TRY IT: Nothing should change. Output the data exactly.

DATA PROVIDED:
☆ ☆ ☆
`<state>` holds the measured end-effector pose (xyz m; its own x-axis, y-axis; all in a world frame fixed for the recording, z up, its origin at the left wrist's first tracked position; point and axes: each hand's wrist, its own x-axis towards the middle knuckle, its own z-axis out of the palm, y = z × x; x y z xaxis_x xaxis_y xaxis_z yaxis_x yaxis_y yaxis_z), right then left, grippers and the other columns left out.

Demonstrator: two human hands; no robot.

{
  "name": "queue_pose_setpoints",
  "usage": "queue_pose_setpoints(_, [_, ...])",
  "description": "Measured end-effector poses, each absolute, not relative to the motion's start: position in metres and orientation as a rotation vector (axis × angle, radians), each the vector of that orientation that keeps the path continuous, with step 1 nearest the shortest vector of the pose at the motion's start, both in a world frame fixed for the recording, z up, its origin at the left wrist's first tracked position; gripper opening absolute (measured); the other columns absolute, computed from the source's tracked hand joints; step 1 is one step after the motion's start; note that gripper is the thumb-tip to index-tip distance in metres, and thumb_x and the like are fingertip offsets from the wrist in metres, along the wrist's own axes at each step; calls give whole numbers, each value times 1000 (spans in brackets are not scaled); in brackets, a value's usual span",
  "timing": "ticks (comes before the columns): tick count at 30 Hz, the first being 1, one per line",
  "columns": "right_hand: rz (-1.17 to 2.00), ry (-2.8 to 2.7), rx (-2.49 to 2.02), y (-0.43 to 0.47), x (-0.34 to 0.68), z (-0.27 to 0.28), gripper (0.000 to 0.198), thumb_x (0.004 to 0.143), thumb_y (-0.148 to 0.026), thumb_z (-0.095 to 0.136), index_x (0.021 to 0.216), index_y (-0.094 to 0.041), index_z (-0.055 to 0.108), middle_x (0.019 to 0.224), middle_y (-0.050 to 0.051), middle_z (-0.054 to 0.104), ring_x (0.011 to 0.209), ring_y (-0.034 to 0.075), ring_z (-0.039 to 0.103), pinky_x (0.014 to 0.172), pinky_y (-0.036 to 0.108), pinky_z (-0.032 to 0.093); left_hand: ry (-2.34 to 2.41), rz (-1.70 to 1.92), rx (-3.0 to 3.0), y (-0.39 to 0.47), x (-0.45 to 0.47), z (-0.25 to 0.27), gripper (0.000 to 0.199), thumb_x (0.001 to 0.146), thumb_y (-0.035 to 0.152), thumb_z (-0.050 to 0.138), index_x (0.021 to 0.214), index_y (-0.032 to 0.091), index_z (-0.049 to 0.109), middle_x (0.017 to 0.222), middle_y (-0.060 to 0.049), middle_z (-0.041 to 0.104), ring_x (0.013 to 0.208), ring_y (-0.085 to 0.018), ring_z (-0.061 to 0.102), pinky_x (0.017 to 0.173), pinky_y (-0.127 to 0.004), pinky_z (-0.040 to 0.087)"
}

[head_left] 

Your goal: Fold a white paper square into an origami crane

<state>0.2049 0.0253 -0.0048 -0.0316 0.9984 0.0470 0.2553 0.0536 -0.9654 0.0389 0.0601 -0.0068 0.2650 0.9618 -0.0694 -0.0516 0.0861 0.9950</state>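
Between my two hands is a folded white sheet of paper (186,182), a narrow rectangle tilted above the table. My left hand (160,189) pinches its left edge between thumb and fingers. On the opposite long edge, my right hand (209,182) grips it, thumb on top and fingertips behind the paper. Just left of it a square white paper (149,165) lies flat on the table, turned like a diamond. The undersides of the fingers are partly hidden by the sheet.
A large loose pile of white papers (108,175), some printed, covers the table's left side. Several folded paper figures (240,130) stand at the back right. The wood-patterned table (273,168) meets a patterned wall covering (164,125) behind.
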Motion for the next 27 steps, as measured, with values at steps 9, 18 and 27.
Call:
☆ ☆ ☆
YOUR RESPONSE:
`<state>` holds the measured end-effector pose (xyz m; its own x-axis, y-axis; all in a world frame fixed for the recording, z up, its origin at the left wrist's first tracked position; point and axes: each hand's wrist, its own x-axis towards the middle knuckle, its own z-axis out of the palm, y = z × x; x y z xaxis_x xaxis_y xaxis_z yaxis_x yaxis_y yaxis_z), right then left, grippers and the other columns left out.

Demonstrator: two human hands; no robot.

{
  "name": "queue_pose_setpoints",
  "usage": "queue_pose_setpoints(_, [_, ...])",
  "description": "Measured end-effector poses, each absolute, not relative to the motion's start: position in metres and orientation as a rotation vector (axis × angle, radians), each the vector of that orientation that keeps the path continuous, with step 1 nearest the shortest vector of the pose at the motion's start, both in a world frame fixed for the recording, z up, its origin at the left wrist's first tracked position; gripper opening absolute (measured); the other columns absolute, computed from the source's tracked hand joints; step 1 is one step after the motion's start; note that gripper is the thumb-tip to index-tip distance in metres, and thumb_x and the like are fingertip offsets from the wrist in metres, along the wrist's own axes at each step; calls give whole numbers, each value times 1000 (spans in brackets are not scaled); in brackets, a value's usual span",
  "timing": "ticks (comes before the columns): tick count at 30 Hz, the first being 1, one per line",
  "columns": "right_hand: rz (-1.17 to 2.00), ry (-2.8 to 2.7), rx (-2.49 to 2.02), y (-0.43 to 0.47), x (-0.34 to 0.68), z (-0.27 to 0.28), gripper (0.000 to 0.198), thumb_x (0.004 to 0.143), thumb_y (-0.148 to 0.026), thumb_z (-0.095 to 0.136), index_x (0.021 to 0.216), index_y (-0.094 to 0.041), index_z (-0.055 to 0.108), middle_x (0.019 to 0.224), middle_y (-0.050 to 0.051), middle_z (-0.054 to 0.104), ring_x (0.011 to 0.209), ring_y (-0.034 to 0.075), ring_z (-0.039 to 0.103), pinky_x (0.014 to 0.172), pinky_y (-0.036 to 0.108), pinky_z (-0.032 to 0.093); left_hand: ry (-2.34 to 2.41), rz (-1.70 to 1.92), rx (-3.0 to 3.0), y (-0.39 to 0.47), x (-0.45 to 0.47), z (-0.25 to 0.27), gripper (0.000 to 0.199), thumb_x (0.001 to 0.146), thumb_y (-0.035 to 0.152), thumb_z (-0.050 to 0.138), index_x (0.021 to 0.214), index_y (-0.032 to 0.091), index_z (-0.049 to 0.109), middle_x (0.017 to 0.222), middle_y (-0.060 to 0.049), middle_z (-0.041 to 0.104), ring_x (0.013 to 0.208), ring_y (-0.085 to 0.018), ring_z (-0.061 to 0.102), pinky_x (0.017 to 0.173), pinky_y (-0.127 to 0.004), pinky_z (-0.040 to 0.087)"
}

[head_left] 

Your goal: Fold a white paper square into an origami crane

<state>0.2049 0.0253 -0.0048 -0.0316 0.9984 0.0470 0.2553 0.0536 -0.9654 0.0389 0.0601 -0.0068 0.2650 0.9618 -0.0694 -0.0516 0.0861 0.9950</state>
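Between my two hands is a folded white sheet of paper (186,182), a narrow rectangle tilted above the table. My left hand (160,189) pinches its left edge between thumb and fingers. On the opposite long edge, my right hand (209,182) grips it, thumb on top and fingertips behind the paper. Just left of it a square white paper (149,165) lies flat on the table, turned like a diamond. The undersides of the fingers are partly hidden by the sheet.
A large loose pile of white papers (108,175), some printed, covers the table's left side. Several folded paper figures (240,130) stand at the back right. The wood-patterned table (273,168) meets a patterned wall covering (164,125) behind.
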Motion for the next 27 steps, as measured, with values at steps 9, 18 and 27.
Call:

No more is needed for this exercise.